これによって必要なデータを取りに行くためのクラスがインストールされます。
デプロイ先のオブジェクトに、Modelから返ってくるデータを入れるカスタム項目を追加する
やり方はこちら参照:https://help.salesforce.com/articleView?id=bi_edd_wb_custom_fields_native.htm&type=5
- 「Discovery Outcome」(検出結果)
- 「Discovery Explanation」(検出の説明)
- 「Discovery Prescription」(検出指示)
を追加します
カスタム設定を追加する
https://help.salesforce.com/articleView?id=bi_edd_wb_connect_native.htm&type=5
先程インストールしたアプリケーションのカスタム設定を行います。
ハマったのはこれ
Prediction Definition Id (予測定義 ID) — おすすめをインポートする Einstein Discovery ストーリーの ID 番号。予測定義 ID をコピーするには、Einstein Discovery で [Recommendations (おすすめ)] タブを選択します。おすすめを選択し、[Activation Steps (有効化ステップ)] を選択します。
実際はAnapytics Studioの左カラムメニューの下にモデルマネージャというのがありますので、そこを突くとでてきます。
トリガを追加する
https://help.salesforce.com/articleView?id=bi_edd_wb_trigger_native.htm&type=5
コードはそこに書いてあるので基本的にはOKです。
自分の場合は、幾つかModelを作っておいて、選択したものを表示したかったので少し変えました。
イメージとしてはこれです。
予測モデルというカスタム項目を選択リストで作成し、選択リスト項目に先程作ったカスタム設定のNameを設定します。Nameは英字しか使えないので、作成後に編集してラベルを変更すれば良い。
ここを選択して保存することで右側のEinstein Predictionの枠に情報が入るという訳。
トリガはこんな感じ。予測モデル PredictionType__c を取得して、それをモデルに投げてます。
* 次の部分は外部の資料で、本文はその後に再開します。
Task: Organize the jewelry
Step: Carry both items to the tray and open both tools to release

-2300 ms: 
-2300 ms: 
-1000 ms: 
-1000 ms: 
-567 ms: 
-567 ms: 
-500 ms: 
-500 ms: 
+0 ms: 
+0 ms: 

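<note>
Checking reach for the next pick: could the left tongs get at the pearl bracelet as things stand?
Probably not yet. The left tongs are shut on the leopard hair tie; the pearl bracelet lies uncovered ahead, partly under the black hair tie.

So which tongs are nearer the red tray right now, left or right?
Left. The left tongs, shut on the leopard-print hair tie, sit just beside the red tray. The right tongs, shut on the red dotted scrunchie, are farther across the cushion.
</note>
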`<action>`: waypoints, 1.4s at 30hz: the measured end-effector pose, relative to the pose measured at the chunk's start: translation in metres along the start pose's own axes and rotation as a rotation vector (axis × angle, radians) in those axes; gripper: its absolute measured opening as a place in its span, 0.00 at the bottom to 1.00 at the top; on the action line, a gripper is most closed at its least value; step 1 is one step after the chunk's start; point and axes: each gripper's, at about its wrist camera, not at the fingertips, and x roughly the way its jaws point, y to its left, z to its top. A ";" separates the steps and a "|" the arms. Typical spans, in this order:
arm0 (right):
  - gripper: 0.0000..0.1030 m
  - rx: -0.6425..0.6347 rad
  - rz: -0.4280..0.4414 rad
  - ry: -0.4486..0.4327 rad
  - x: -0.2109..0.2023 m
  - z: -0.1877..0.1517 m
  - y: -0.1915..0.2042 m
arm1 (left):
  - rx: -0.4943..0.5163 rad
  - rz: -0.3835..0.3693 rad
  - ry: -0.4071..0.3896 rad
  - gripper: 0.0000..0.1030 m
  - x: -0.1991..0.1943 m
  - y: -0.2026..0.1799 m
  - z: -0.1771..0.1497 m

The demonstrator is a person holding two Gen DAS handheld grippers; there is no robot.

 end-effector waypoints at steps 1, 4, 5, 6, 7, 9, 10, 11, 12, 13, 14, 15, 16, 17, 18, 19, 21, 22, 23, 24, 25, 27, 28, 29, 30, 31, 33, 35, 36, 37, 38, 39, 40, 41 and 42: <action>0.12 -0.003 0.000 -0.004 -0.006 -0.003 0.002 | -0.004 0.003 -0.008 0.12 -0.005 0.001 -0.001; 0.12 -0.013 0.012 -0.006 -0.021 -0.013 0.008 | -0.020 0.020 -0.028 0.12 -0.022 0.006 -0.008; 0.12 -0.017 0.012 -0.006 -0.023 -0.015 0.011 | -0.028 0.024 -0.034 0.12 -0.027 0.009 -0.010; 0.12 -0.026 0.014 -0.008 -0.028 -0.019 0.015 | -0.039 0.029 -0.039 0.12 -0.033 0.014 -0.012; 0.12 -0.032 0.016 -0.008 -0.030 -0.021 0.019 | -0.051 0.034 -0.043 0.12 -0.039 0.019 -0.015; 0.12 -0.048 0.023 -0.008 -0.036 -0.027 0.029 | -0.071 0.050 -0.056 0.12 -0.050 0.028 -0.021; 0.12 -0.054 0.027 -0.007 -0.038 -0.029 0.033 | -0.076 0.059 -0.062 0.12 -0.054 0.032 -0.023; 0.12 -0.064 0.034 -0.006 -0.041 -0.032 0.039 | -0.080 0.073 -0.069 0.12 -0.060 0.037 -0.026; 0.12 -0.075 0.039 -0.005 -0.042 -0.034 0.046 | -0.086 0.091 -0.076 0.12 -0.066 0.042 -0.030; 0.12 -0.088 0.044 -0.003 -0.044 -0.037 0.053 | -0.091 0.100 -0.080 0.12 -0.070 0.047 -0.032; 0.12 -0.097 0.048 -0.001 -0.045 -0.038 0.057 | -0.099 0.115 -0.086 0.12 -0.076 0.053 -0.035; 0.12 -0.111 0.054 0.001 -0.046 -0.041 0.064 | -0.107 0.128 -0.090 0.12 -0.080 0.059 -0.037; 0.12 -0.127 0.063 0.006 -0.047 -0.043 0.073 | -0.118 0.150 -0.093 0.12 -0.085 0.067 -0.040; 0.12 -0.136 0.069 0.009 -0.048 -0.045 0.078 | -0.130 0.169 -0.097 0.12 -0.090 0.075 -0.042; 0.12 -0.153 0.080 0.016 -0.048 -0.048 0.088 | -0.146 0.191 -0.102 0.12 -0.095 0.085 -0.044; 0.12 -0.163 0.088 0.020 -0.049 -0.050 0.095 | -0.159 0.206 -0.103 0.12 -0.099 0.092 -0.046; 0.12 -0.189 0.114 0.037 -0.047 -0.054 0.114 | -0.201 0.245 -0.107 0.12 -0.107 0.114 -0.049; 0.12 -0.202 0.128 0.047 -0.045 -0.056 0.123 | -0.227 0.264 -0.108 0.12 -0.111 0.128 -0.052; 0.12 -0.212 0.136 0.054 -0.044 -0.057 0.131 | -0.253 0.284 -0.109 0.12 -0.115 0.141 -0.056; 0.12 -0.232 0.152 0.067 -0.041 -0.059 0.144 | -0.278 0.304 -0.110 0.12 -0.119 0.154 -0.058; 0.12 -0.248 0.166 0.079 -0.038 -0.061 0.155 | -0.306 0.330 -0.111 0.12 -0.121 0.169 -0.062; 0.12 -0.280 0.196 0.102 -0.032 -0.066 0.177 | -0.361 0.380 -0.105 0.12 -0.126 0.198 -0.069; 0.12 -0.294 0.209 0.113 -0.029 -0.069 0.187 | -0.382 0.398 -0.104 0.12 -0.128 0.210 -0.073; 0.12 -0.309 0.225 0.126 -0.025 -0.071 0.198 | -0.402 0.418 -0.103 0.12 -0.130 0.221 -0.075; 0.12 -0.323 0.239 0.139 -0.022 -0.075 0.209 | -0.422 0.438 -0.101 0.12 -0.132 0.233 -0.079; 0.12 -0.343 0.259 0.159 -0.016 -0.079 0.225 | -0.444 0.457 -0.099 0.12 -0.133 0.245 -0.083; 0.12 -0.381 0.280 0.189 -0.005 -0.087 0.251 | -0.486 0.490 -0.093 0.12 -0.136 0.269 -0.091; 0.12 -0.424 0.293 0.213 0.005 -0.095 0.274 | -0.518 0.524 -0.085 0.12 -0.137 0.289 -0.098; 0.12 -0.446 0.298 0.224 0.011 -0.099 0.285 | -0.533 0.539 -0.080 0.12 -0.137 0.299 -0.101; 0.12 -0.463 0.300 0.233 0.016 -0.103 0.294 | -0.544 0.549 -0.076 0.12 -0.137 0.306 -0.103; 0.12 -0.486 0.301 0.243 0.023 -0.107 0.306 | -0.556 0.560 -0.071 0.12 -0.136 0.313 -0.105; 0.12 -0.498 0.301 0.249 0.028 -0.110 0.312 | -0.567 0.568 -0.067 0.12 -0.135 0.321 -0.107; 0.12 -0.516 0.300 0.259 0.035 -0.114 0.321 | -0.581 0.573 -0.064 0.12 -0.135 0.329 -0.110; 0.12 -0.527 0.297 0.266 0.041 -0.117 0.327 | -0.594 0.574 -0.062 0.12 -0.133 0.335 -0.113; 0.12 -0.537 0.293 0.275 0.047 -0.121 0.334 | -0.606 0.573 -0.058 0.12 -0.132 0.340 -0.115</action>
trigger SetDealPrediction on オブジェクト名__c (after insert, after update) {
if(System.isFuture()) return;
if(ed_insights.CheckRecursive.runOnce()) {
// custom Settings' name
//
for (オブジェクト名__c lid : Trigger.new) {
String CONFIG_NAME = lid.PredictionType__c;
system.debug('CONFIG_NAME ' + CONFIG_NAME);
if(CONFIG_NAME != '' && CONFIG_NAME!=NULL){
ed_insights.TriggerHandler.insertUpdateHandle(CONFIG_NAME);
}
}
}
}
testはseealldata = trueで書いちゃってますが、データが無いと通らないので適宜書いてください
@isTest(seealldata = true)
private class SetDealPredictionTest {
@isTest static void test_create() {
// テストデータ取得
オブジェクト名__c testid = [select id From オブジェクト名 LIMIT 1];
// テスト開始
Test.startTest();
testid.PredictionType__c = 'カスタム設定のName(英字)';
update testid;
Test.stopTest();
}
}
ここまで書いたら恐らくデータの取得ができるので、sandboxの対象レコードを編集→保存するなどしてレスポンスを取得してみましょう。
問題なく動きそうであれば次です。
表示用のlightningコンポーネントを設置する
コンポーネント PSEinsteinDiscoveryCard
https://github.com/thedges/PSEinsteinDiscoveryCard
これが必要ですので、sandboxにデプロイしてください。
そうしたら、Salesforceの対象オブジェクトの編集ページにして、コンポーネントを配置します。
これでsandboxでは問題なく見えるようになるでしょう。感動ですね。
本番環境にデプロイする
先程のgithubからのデプロイが、いつまでたっても本番環境に対して終わらないので、なんでかな?と思ったのですが、あれ別にテスト無視してくれるツールとかではないんですね。ということで、sandboxからしっかりとデプロイする必要があります。
ただ、テストが入ってないので追加しましょう。
@isTest(seealldata = true)
private class PSEinsteinDiscoveryCardControllerTest {
@isTest static void test_create() {
// テスト用のデータを取得する
オブジェクト名__c testid = [select id From オブジェクト名 LIMIT 1];
// テスト開始
String JsonString = PSEinsteinDiscoveryCardController.getEDInfo('{"recId":"' + testid.id + '","outcomeField":"Discovery_Outcome__c","section1Field":"Discovery_Explanation__c","section2Field":"Discovery_Prescription__c"}');
}
}
もう一つテストクラスが必要
@isTest(seealldata = true)
private class PSResponseTest {
@isTest static void test_create() {
// テスト開始
PSResponse n = new PSResponse();
}
}
これでOK
Auraコンポーネント
- PSEinsteinDiscoveryCard
- PSEinsteinWrapperCard
静的リソース
- PSEinsteinImages
- PSJquery172JS
Apexクラス
- PSEinsteinDiscoveryCardController
- PSEinsteinDiscoveryCardControllerTest
- PSResponse
- PSResponseTest
こちらデプロイしたら、本番環境の対象オブジェクトにLightningコンポーネントを追加して完成!